Guest Post by Paul Nicklen | Seeing the Pod for the Narwhals
This is a guest post by WWSG exclusive speaker, Paul Nicklen.
Sometimes the wide-angle view reveals the big picture in ways that a close-up can’t.
“It is not so much for its beauty that the forest makes a claim upon men’s hearts, as for that subtle something, that quality of air that emanation from old trees, that so wonderfully changes and renews a weary spirit”.
– Robert Louis Stevenson
We have all had that moment when we are so involved in the details of something that we forget to see the situation as a whole.
This is especially true of wildlife photography, where spontaneity — being prepared for that unexpected moment, which can flash by in the blink of an eye, literally — counts for everything. When we are primed to spring into action at a moment’s notice, it’s all too easy to lose sight of the bigger picture.
Good images tend to be sharp and tightly focused on the subject at hand. Great images, though — the kind I am attentive to making and always hoping to achieve — demand context and perspective.
In the field, I try to consider every component of a composition, and that means taking in what lies just beyond the edges, not just what’s in the middle of the frame. Even if what lies at the edges doesn’t make it into the final print, it’s important that I know it’s there.
I call it ‘scanning the frame.’ I roll my eye around the entire frame and review each quadrant one after the other, starting at the bottom and working my way up the left side, then across the top and down the right. I ask myself, ‘Is this enchanting, majestic narwhal captivating enough on its own, or would including the crumbling sea ice just beyond the frame reflect the wider narrative about climate change?’

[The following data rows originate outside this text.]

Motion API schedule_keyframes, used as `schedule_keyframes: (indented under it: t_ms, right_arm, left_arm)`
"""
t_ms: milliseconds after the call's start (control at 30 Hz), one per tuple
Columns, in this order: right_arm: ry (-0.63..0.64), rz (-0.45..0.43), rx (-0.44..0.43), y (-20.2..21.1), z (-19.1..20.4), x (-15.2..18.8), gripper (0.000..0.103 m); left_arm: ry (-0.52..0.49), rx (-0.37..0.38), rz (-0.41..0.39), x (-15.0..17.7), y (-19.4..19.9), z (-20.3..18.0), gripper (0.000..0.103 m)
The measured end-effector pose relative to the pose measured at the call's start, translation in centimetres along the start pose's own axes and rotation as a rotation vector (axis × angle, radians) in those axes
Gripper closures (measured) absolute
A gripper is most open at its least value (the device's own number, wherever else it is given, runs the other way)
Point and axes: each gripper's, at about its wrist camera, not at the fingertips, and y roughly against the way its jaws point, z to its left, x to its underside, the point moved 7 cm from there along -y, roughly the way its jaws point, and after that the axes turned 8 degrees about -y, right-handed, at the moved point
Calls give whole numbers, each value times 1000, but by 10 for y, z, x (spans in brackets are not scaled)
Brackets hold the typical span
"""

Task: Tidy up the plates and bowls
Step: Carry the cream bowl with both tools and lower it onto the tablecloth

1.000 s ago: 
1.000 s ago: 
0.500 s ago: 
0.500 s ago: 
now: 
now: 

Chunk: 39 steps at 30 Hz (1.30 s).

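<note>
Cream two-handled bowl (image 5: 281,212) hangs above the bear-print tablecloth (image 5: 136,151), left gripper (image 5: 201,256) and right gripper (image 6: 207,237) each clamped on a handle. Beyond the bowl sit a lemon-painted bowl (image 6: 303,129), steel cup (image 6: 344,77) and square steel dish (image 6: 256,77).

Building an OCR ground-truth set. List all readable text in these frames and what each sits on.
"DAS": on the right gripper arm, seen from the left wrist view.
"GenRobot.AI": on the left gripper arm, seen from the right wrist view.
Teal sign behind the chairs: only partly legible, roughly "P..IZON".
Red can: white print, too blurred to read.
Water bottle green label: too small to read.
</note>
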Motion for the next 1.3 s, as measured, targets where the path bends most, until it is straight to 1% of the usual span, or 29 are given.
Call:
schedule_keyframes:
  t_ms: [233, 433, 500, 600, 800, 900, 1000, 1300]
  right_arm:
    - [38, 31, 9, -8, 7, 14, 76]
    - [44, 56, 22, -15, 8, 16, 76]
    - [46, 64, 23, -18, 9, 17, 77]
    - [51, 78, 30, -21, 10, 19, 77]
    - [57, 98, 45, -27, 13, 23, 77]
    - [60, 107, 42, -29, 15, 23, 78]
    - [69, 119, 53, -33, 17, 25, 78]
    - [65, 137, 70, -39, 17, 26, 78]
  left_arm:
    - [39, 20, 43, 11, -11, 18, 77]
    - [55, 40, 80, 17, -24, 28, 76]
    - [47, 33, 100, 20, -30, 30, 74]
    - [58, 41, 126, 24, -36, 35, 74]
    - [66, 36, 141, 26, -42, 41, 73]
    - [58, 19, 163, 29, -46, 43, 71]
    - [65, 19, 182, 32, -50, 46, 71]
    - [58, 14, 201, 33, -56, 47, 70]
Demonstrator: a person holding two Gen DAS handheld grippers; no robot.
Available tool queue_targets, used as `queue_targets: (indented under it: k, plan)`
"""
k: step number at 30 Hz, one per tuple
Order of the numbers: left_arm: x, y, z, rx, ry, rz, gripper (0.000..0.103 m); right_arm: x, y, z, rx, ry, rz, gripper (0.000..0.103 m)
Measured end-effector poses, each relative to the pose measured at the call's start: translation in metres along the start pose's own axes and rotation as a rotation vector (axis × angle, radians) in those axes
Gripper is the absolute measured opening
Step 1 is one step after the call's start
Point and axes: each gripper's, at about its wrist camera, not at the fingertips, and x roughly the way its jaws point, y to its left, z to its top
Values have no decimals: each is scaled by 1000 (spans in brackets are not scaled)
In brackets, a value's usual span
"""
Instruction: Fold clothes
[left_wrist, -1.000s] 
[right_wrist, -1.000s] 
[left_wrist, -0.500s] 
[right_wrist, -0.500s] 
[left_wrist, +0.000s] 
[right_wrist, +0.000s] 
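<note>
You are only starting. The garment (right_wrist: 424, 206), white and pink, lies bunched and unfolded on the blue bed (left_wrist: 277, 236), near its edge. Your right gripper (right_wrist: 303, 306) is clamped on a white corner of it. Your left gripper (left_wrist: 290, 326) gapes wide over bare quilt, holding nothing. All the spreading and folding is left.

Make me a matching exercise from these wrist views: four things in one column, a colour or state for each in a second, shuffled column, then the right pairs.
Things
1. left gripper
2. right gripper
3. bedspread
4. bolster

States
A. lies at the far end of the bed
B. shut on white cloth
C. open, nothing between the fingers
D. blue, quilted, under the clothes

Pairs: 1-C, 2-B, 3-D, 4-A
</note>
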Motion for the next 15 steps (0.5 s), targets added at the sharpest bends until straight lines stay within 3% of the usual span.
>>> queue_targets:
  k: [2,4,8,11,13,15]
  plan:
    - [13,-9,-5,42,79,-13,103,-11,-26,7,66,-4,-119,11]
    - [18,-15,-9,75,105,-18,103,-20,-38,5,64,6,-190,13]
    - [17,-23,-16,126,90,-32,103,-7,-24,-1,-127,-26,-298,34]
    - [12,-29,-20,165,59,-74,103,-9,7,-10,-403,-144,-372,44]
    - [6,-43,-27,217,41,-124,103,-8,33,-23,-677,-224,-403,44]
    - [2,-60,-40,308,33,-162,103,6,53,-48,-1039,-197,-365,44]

Narwhal migrations are rarely seen because they are out at sea in ice that’s breaking up — virtually impossible conditions for photography. The only real perspective you can gain is from the air, and I spotted the pod from the cockpit window of an ultralight airplane.
“Gathering of Unicorns”
My narwhal assignment for National Geographic several years ago provided as clear an example of this as any I can recall. After five years and more trips than I can remember to Nunavut’s ice edge, I finally spotted the pod of narwhals I had been dreaming about since I first pursued the idea of becoming a professional photographer.
I am always looking for opportunities to make my image more interesting, and that means inspecting the viewfinder for every minute detail while using my peripheral vision to look for context. I get the focus down as quickly as I can so that I know I have at least one image that is sharp as a tack, but then I slow down and look around the frame for things I didn’t notice at first glance.
My first instinct was to start photographing using a long lens — these crystal-clear, tight close-ups in which individual narwhals filled the frame, each one showing its own distinct personality, brought to life in vibrant colors and razor-sharp clarity. I knew instantly that they were good images, great even. This is one of the unique joys of nature photography — being there to capture that special moment you know few others have seen, let alone had the privilege to photograph.
What I did not realize, though, until I slowed down and considered my options, was that by zooming out and standing back, the entire perspective changed, and the picture changed with it. I could see entire groups of narwhals, where they formed more interesting — and unusual — lines, shapes, and patterns. It created an entirely different mood, visually and emotionally. I could see it happening in front of my very eyes.
Whether someone is flipping through the pages of National Geographic magazine or looking at a framed print on a gallery wall, I want that person to be instantly transported through that two-dimensional surface and become so immersed in that image that they have a powerful, visceral reaction. I want them to feel it.
f I’m photographing a scene, I’m analyzing it: I’m looking at the light, at various aspects of the frame, and examining everything. If I ever settled for looking at everything only with my left brain, then I wouldn’t be able to get lost in the moment. If I fail to lose myself in the moment — if I fail to find the wonder —then I can’t expect anyone else to feel that sense of wonder. Making great photographs is hard enough; we should do all we can to give ourselves a fighting chance. That day with the narwhals provided me with a lesson I have never forgotten.